2 years ago | 4 min read

Fitness trackers are all the rage these days. Apple Watches, Fitbits, and Garmins are seemingly tethered to our wrists everywhere we look. These fancy fitness devices tell us how far we walk. They tell us how many calories we burn. Mine even tells me my pulse and my stress levels.

These trackers have recently been known to help people identify heartbeat irregularities. This information influenced people to talk with their doctors where they’ve found real health issues. Without this information, these issues may have not been found in time and these people may have experienced a heart attack, stroke, or other life-threatening events.

We opt into these fitness trackers to keep us informed of our health through visualized data, push notifications, and goal statuses. We do this because we want to be healthy by increasing our fitness and reducing our overall stress.

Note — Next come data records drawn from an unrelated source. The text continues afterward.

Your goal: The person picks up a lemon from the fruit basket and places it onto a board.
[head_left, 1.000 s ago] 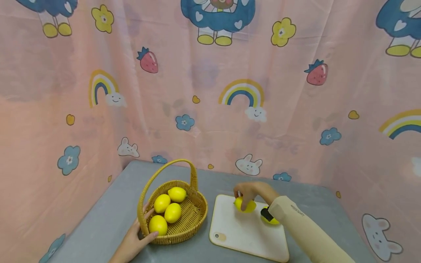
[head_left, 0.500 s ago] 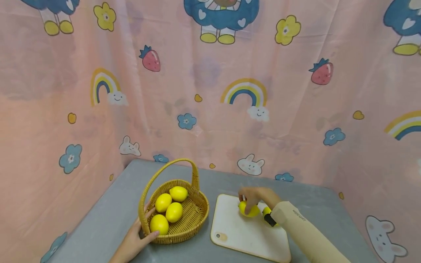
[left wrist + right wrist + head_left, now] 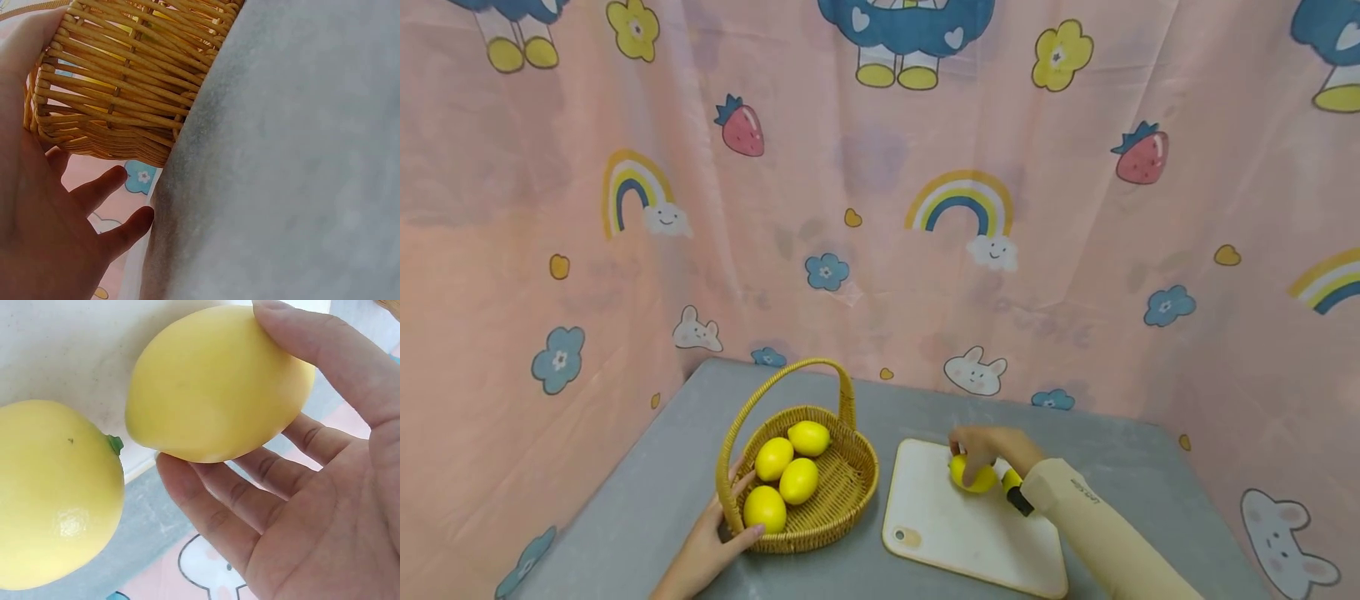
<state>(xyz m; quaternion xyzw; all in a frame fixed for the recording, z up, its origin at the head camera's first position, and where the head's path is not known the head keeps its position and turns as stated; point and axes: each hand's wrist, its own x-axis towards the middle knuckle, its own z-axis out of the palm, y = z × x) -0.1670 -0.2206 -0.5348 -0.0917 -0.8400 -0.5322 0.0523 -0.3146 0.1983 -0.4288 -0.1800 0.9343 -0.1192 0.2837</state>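
The right hand [image 3: 312, 506], half-curled round one lemon [image 3: 212, 387], should pinch evenly, clear of the second lemon [image 3: 53, 494], while the left hand [image 3: 706, 535], fingers spread, holds the basket [image 3: 850, 518].

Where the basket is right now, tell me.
In the head view, the basket stands on the grey table, left of the board, with four lemons inside.
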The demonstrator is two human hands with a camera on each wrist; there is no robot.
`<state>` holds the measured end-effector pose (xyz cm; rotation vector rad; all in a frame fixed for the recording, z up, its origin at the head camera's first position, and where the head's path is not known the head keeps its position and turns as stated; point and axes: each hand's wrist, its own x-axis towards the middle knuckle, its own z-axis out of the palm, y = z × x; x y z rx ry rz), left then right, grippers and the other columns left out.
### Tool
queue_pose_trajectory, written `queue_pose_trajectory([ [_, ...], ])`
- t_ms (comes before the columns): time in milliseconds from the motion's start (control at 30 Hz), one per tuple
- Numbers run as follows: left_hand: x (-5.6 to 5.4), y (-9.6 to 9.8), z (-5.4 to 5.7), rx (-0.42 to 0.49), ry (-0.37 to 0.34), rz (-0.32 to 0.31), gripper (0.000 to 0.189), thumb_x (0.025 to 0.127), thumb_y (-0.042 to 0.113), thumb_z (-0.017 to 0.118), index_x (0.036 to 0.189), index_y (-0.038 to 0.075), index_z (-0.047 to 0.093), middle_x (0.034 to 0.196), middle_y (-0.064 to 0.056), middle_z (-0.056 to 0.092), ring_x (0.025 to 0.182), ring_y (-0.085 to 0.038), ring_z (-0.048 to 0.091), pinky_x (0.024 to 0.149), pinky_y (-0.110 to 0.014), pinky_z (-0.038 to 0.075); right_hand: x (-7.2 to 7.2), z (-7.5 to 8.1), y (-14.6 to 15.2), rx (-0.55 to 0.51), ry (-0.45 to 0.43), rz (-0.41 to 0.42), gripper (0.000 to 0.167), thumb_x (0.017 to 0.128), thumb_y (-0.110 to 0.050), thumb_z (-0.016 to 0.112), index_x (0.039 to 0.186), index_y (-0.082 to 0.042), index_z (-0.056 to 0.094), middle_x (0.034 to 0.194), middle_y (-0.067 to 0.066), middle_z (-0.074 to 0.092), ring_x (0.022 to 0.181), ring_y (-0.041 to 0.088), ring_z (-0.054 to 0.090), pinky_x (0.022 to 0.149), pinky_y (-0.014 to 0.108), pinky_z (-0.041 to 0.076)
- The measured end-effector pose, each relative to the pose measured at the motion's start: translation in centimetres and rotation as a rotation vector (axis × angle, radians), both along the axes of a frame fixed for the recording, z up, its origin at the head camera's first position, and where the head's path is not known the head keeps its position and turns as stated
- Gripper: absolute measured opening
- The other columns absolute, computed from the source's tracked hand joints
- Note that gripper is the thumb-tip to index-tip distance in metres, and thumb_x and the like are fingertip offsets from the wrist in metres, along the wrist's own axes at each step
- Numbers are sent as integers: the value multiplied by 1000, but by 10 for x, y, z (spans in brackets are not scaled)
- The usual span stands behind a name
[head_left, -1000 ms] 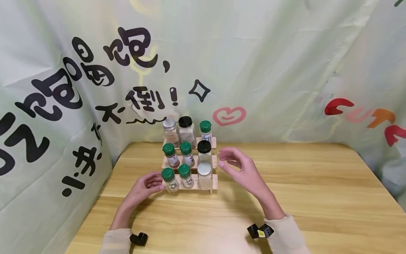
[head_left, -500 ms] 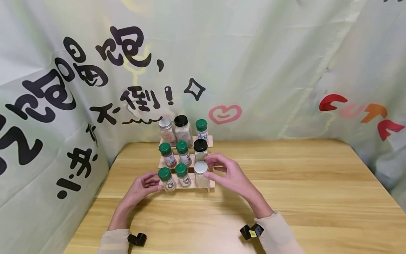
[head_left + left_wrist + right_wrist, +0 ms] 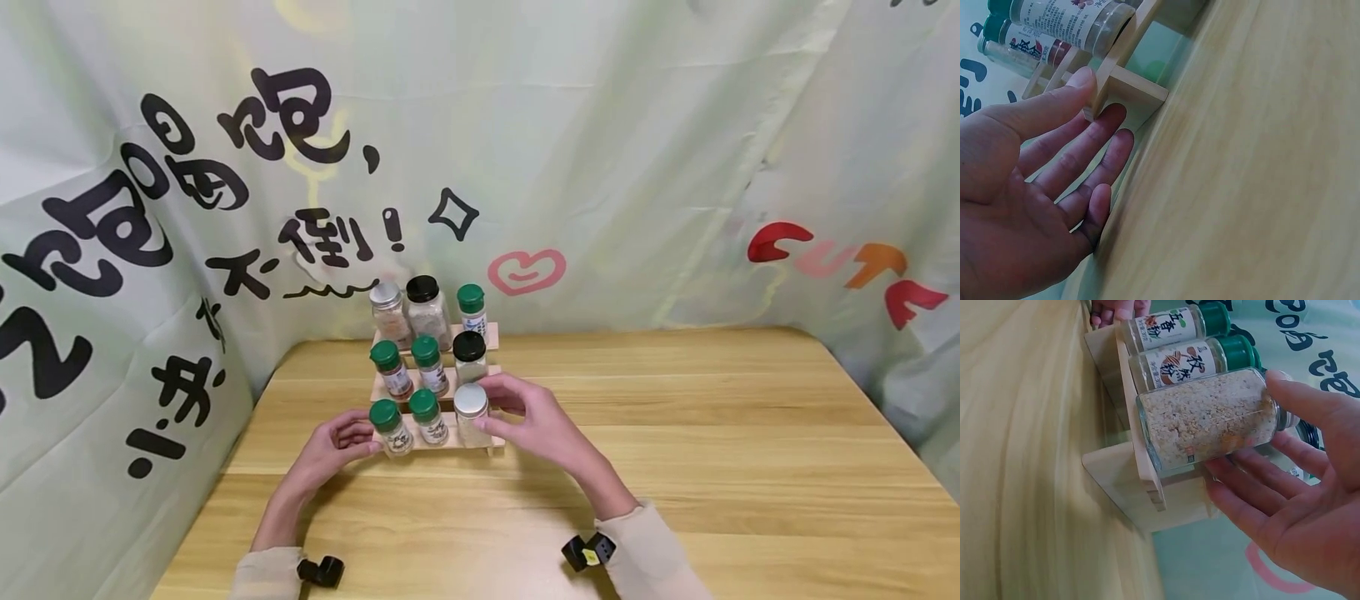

How do you know the fitness level of your team? I don’t mean literally. I’m not asking if they can run a marathon or not. I am asking if you know the health of your team. Do you know if they are stressed? Do you know if there is conflict within the team? Do you know if people are happy and fulfilled?

Having an overall pulse of the team will help you as a leader know how to help the team stay healthy.

Okay, so how do we do it? How do we know if the team is healthy or not? We can’t attach fitness trackers to them that automagically inform us when the team’s heart rate is too high. Or, can we? No. No, we can’t! Don’t do that.

Instead, as leaders, we have a few tools in our tool belt to help us gauge the overall health of the team. Here’s two.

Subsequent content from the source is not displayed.